▸ **PROBLEM DESCRIPTION**
Set out exactly every line of the entries below, starting at the line that holds "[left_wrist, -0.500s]" and stopping after the line that holds "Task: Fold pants".

[Stored data entries]
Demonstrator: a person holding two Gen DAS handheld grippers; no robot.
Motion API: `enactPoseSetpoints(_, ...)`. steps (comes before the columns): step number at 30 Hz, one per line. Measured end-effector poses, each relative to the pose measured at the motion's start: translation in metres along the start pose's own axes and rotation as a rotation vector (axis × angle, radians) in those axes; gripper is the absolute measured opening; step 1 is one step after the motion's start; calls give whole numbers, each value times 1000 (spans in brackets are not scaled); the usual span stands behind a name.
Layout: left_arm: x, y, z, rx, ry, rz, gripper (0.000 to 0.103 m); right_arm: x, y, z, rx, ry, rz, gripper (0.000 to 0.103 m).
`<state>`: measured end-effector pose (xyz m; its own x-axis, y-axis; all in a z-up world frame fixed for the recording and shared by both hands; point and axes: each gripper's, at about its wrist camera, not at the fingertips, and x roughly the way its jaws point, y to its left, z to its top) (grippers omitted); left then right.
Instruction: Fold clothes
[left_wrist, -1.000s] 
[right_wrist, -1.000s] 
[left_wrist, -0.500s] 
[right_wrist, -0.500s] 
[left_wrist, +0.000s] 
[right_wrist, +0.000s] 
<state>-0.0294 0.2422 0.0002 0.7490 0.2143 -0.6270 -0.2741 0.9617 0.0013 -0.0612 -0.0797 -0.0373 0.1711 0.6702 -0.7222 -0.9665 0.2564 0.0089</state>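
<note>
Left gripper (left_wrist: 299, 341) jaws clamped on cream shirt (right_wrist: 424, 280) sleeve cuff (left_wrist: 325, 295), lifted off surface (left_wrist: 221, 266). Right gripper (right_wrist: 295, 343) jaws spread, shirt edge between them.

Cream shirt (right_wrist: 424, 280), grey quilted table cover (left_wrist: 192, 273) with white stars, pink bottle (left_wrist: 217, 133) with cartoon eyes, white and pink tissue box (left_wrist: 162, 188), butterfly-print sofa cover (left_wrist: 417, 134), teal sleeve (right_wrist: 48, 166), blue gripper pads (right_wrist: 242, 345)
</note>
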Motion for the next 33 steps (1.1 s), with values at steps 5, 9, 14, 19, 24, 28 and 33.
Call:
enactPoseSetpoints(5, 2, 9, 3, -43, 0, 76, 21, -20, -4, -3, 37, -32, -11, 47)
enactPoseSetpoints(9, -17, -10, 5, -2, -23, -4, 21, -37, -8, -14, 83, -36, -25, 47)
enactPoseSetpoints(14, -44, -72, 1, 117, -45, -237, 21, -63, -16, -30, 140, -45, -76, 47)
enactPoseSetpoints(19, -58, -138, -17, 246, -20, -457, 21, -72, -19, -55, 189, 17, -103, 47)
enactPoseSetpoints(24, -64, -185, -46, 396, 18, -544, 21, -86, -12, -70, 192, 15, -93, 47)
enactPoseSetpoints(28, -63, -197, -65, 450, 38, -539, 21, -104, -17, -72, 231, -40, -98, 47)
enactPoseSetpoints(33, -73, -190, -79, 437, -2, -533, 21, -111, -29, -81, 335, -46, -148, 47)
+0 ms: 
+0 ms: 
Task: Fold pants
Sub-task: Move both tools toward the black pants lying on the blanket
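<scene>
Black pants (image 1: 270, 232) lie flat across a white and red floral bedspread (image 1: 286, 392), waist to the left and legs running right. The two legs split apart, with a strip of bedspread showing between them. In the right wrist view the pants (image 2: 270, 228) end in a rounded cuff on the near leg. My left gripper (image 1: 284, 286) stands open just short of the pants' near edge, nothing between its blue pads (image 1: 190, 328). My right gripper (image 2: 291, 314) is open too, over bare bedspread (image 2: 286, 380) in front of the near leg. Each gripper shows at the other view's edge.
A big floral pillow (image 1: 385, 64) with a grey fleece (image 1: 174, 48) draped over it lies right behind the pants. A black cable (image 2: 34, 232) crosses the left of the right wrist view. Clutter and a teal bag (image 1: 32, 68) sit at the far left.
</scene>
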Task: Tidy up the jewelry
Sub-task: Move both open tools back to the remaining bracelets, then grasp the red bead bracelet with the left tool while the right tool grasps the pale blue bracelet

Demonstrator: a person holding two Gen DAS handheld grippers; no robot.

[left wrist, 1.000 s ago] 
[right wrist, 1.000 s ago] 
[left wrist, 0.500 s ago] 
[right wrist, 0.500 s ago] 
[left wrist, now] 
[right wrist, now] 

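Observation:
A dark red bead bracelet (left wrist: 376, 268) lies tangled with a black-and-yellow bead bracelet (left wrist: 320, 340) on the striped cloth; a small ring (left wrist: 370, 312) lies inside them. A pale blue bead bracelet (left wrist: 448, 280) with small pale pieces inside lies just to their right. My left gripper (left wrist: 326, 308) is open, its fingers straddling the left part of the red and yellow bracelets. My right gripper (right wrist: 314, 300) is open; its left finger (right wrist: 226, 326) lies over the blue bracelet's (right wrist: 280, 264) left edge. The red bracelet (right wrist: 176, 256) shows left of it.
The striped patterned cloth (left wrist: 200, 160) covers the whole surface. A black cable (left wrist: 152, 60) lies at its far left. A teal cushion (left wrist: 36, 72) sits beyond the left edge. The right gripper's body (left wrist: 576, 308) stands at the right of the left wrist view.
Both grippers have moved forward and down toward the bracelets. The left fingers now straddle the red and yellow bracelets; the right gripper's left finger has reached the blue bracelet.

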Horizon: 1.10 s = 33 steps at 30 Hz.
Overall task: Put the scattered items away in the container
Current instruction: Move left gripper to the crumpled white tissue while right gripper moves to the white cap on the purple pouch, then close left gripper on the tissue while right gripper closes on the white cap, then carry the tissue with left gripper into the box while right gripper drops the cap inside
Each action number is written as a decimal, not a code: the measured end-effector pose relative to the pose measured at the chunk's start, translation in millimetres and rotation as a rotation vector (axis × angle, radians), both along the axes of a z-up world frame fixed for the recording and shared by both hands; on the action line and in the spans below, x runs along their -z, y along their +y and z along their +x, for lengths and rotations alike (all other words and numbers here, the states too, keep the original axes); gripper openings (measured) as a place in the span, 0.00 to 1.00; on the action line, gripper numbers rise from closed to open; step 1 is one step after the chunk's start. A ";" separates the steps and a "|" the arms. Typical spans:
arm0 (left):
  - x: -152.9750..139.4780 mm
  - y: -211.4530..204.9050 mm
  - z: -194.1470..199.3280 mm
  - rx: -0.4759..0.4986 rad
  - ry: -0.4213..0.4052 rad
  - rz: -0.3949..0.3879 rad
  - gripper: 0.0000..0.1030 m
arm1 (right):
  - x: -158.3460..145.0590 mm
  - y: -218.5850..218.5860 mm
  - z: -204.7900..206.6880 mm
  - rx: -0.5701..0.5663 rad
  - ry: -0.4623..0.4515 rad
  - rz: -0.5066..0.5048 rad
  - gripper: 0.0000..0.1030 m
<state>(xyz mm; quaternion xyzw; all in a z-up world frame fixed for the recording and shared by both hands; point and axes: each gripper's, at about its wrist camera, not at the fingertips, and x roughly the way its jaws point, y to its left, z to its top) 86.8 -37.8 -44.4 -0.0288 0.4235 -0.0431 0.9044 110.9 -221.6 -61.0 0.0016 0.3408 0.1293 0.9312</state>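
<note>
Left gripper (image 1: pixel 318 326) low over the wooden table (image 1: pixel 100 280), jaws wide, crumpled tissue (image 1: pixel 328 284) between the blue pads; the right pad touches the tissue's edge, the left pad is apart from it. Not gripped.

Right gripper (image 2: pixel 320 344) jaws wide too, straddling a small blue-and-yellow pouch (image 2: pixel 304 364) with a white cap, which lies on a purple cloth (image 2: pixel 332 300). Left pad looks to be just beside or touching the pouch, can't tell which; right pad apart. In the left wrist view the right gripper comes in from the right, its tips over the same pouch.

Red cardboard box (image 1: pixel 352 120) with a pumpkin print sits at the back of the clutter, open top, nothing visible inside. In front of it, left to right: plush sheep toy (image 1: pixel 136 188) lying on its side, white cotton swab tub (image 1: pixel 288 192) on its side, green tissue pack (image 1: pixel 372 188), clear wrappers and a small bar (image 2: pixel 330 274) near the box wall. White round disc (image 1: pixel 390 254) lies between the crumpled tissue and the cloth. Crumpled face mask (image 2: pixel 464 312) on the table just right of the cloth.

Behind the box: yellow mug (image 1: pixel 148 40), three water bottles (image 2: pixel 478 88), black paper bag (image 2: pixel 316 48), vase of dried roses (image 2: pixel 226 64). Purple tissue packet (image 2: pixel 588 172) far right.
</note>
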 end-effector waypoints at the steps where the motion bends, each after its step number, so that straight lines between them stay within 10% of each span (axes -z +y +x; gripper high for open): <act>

▸ **SOLUTION TO THIS PROBLEM**
[left_wrist, -0.500s] 
[right_wrist, -0.500s] 
[left_wrist, +0.000s] 
[right_wrist, +0.000s] 
<state>-0.0294 0.2422 0.0002 0.7490 0.2143 -0.6270 -0.2741 0.9617 0.0013 -0.0612 -0.0797 -0.0373 0.1711 0.6702 -0.7222 -0.9665 0.2564 0.0089</state>
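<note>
Left gripper (left_wrist: 299, 341) jaws clamped on cream shirt (right_wrist: 424, 280) sleeve cuff (left_wrist: 325, 295), lifted off surface (left_wrist: 221, 266). Right gripper (right_wrist: 295, 343) jaws spread, shirt edge between them.

Cream shirt (right_wrist: 424, 280), grey quilted table cover (left_wrist: 192, 273) with white stars, pink bottle (left_wrist: 217, 133) with cartoon eyes, white and pink tissue box (left_wrist: 162, 188), butterfly-print sofa cover (left_wrist: 417, 134), teal sleeve (right_wrist: 48, 166), blue gripper pads (right_wrist: 242, 345)
</note>
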Motion for the next 33 steps (1.1 s), with values at steps 5, 9, 14, 19, 24, 28 and 33.
Call:
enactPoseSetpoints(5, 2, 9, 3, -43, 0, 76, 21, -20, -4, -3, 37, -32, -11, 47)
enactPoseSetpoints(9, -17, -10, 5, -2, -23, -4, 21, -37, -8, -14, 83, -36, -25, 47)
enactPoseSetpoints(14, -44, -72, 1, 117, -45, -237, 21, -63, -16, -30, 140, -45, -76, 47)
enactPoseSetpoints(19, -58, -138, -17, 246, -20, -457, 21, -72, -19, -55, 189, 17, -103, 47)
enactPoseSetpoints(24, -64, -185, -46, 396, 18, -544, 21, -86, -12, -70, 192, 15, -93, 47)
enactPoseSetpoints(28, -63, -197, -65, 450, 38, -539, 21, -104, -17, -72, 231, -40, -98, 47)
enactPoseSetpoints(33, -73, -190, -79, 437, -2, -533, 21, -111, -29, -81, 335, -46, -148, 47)
+0 ms: 
+0 ms: 
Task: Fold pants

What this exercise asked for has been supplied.